Architectural firm has designs on valley site

    Zimmerman Architectural Studios Inc. plans to move its corporate headquarters from Wauwatosa to an historic building in the Menomonee Valley in Milwaukee.

    The firm plans to occupy a 30,000-square-foot building owned by Milwaukee-based Mallory Properties, located southeast of West Greves Street and North 25th Street.

    Zimmerman is currently based in the Wauwatosa village area, occupying about 12,000 square feet of space at 7707 Harwood Ave., but also has about 10,000 square feet of office space at 7420 W. State St., Wauwatosa, and just less than 10,000 square feet of space at 205 W. Highland Ave. in downtown Milwaukee.

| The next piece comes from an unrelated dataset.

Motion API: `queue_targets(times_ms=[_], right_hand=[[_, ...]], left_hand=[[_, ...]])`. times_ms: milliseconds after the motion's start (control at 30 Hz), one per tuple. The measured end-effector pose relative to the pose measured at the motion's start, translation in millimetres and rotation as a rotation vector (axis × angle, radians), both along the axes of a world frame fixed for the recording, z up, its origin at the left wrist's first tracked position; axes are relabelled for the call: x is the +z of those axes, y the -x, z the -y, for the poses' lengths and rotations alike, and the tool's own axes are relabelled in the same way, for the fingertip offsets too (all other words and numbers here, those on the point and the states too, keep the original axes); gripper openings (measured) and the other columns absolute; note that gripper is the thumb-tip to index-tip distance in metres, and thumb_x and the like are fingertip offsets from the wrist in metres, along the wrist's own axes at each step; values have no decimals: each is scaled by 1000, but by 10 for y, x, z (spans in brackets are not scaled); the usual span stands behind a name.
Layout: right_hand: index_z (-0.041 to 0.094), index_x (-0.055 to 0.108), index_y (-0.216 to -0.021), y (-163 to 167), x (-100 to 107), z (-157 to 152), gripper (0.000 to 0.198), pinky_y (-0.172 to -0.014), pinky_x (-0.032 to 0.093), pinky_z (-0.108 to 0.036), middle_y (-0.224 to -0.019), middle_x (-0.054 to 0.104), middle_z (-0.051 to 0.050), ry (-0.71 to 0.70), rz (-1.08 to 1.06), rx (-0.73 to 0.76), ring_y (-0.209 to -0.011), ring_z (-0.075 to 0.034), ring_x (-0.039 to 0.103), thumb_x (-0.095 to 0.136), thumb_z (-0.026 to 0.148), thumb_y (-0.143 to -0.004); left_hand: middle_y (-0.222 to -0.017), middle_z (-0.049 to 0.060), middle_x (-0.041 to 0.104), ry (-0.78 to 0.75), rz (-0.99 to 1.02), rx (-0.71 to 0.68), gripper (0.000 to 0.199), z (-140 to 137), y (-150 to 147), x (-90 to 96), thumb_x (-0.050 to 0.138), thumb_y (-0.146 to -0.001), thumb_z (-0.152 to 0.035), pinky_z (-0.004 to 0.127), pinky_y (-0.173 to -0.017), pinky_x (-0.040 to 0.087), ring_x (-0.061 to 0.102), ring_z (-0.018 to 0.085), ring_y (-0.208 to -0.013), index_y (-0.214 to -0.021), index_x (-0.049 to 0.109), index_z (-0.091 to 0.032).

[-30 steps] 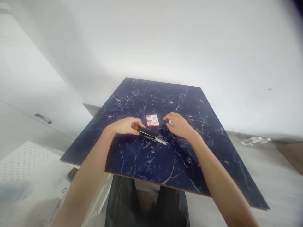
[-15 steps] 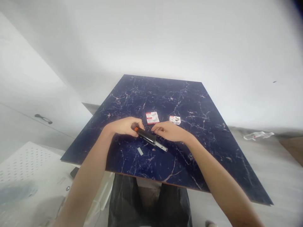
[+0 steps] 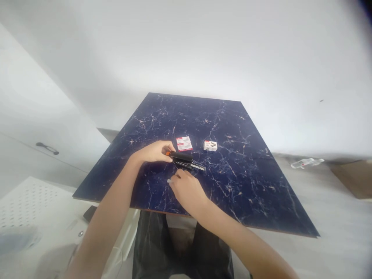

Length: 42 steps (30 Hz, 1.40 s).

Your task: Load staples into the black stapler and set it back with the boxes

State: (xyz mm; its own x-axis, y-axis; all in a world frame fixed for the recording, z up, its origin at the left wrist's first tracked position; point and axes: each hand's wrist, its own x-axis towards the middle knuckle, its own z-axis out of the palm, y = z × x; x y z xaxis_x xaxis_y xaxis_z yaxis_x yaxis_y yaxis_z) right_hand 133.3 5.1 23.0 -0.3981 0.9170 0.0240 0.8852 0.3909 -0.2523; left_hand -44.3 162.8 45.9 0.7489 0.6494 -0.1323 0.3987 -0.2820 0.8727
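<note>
My left hand grips the orange-tipped rear end of a black stapler. The stapler lies over the table with its silver magazine sticking out at the front, to the right. Just below it, my right hand has its fingers closed on a small pale strip of staples. Only one end of that strip shows; the fingers hide the rest. Behind the stapler is a red-and-white staple box, and a smaller white box with a stapler picture stands to its right.
The dark blue marbled table ends at a white wall behind. At left are a white perforated surface and a door handle. A clear plastic item and a brown cardboard box lie beyond the table's right edge.
My right hand has moved from behind the stapler to its near side and closed on the staple strip. The stapler has turned closer to level, its front end swinging away from me.
</note>
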Motion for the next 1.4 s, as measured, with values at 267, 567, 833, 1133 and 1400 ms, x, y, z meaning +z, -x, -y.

    The valley building will provide needed space and will increase efficiencies by having all of the employees in the same location, said Dave Stroik, president and chief executive officer of Zimmerman Design Group.

    “We’ve grown rapidly, and we need to consolidate,” he said.

    The architectural firm plans to occupy the  entire 30,000-square-foot building from Mallory Properties in the Menomonee Valley. The firm plans to build a 15,000-square-foot mezzanine level in the building, so it will have a total of 45,000 square feet of office space there.

    The building is the largest of a seven-building complex on the 25-acre property owned by Mallory along the north side of the Menomonee River. Most of the buildings, including the one that Zimmerman plans to move into, are about 100 years old and were originally used by the Milwaukee Gas Light Co. for the coal gasification process of burning coal to create gas to light the city’s street lights. Zimmerman’s building features 60-foot high ceilings, and Stroik said he has heard rumors that the Green Bay Packers used the building for practices many years ago when they were playing in Milwaukee.

    “The buildings are unique,” Stroik said. “When you get into the history of it, it’s fascinating.”

    Another major attraction for the building is it will have ample parking for the 130 Zimmerman employees. Stroik said the valley location provides a nice compromise for his employees that prefer the suburbs and the city-loving “urban animals” (as Stroik calls them) who want to work in the city.

    With its freeway frontage, freeway access and parking, the property has a lot of the attributes that made the Honey Creek Corporate Center on the west side of the city such a success, Stroik said.

    Zimmerman provides an anchor tenant for Mallory Properties’ plans to redevelop the site. A representative for Mallory Properties did not return calls for comment.

    Two years ago, Mallory Properties unveiled plans to transform the property into a $60 million business park. According to those plans, the historic buildings on the western half of the property, totaling 128,000 square feet of space, will be renovated into research and office space. The plans also included light industrial development for the eastern half of the property.

    Mallory Properties acquired the western half of the property in 1985 from Schwerman Trucking and purchased the eastern half of the site in 2001 from LaFarge Corp.

    Zimmerman plans to move into the building during the second half of 2009.

    “I think it’s going to be an exciting site,” Stroik said.

    The company decided to move its headquarters from suburban Wauwatosa to the city of Milwaukee, despite voter approval of a sick leave mandate in the city of Milwaukee that will require employers in the city to provide each full-time employee nine days of paid sick days each year. The Metropolitan Milwaukee Association of Commerce (MMAC) has filed a lawsuit challenging the sick leave law.

    However, Stroik said the sick leave mandate is not a major concern for him.

    “There are so many other issues associated with running and moving a company,” he said. “I noticed (the sick leave mandate), but with all of the other brush fires and fish to fry, it seemed like a minor point.”

    Zimmerman might adjust its benefits package, including vacation days, to comply with the sick leave law and make it work for the company, Stroik said.

    “All it becomes is another part of the HR package,” he said. “It will just be something we factor in. It gets factored into an overall package.”